▶ **Task goal**
In the copy, every line of the material that follows must appear exactly, and no pictures should.

▶ **Supplied information**

━━━━━━━━━━━━━━━━

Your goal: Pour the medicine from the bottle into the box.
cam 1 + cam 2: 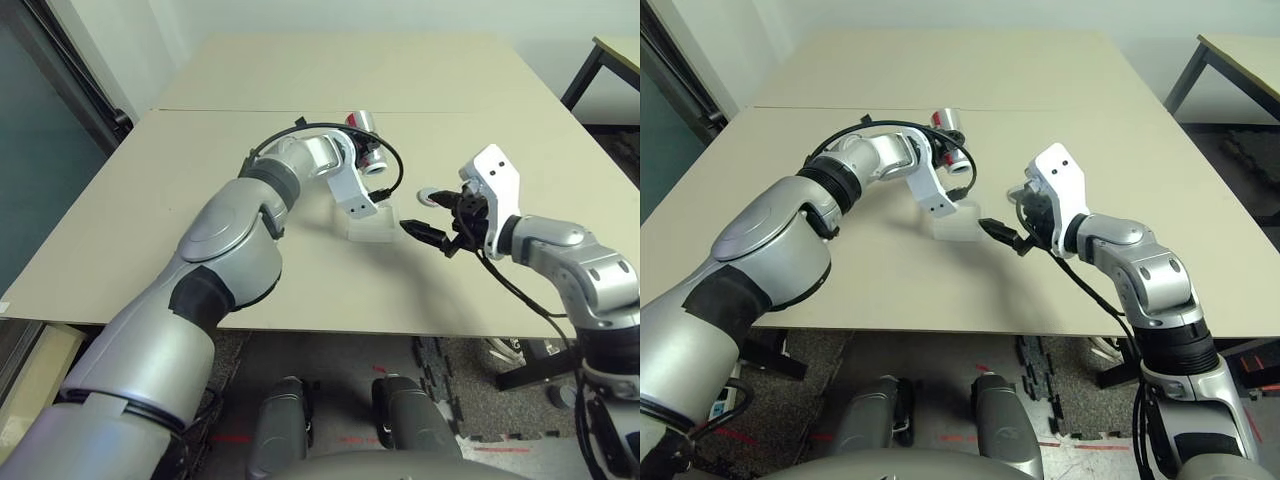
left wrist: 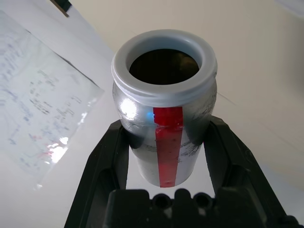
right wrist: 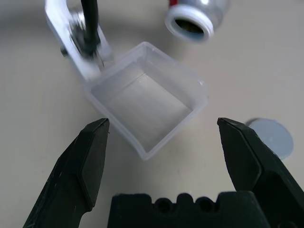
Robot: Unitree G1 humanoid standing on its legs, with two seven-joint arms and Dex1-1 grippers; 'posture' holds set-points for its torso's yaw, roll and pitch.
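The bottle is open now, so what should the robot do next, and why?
Probably ease the bottle a little closer over the box, then tip it further. The left gripper holds it tilted, with its open mouth just past the box's edge, the cap is off on the table, and the box looks empty.

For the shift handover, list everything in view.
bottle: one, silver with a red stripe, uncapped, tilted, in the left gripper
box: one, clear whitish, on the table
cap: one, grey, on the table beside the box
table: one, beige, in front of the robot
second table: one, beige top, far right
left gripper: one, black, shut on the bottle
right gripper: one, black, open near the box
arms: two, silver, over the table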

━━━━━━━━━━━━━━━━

▶ **Exercise response**
Your goal: Pour the medicine from the bottle into the box.
cam 1 + cam 2: 
left wrist: 
right wrist: 
Robot: Unitree G1 humanoid standing on its legs, with two seven-joint arms and Dex1-1 grippers; 'posture' holds set-points for its torso's yaw, roll and pitch.
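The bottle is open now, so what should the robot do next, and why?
Probably ease the bottle a little closer over the box, then tip it further. The left gripper holds it tilted, with its open mouth just past the box's edge, the cap is off on the table, and the box looks empty.

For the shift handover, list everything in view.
bottle: one, silver with a red stripe, uncapped, tilted, in the left gripper
box: one, clear whitish, on the table
cap: one, grey, on the table beside the box
table: one, beige, in front of the robot
second table: one, beige top, far right
left gripper: one, black, shut on the bottle
right gripper: one, black, open near the box
arms: two, silver, over the table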

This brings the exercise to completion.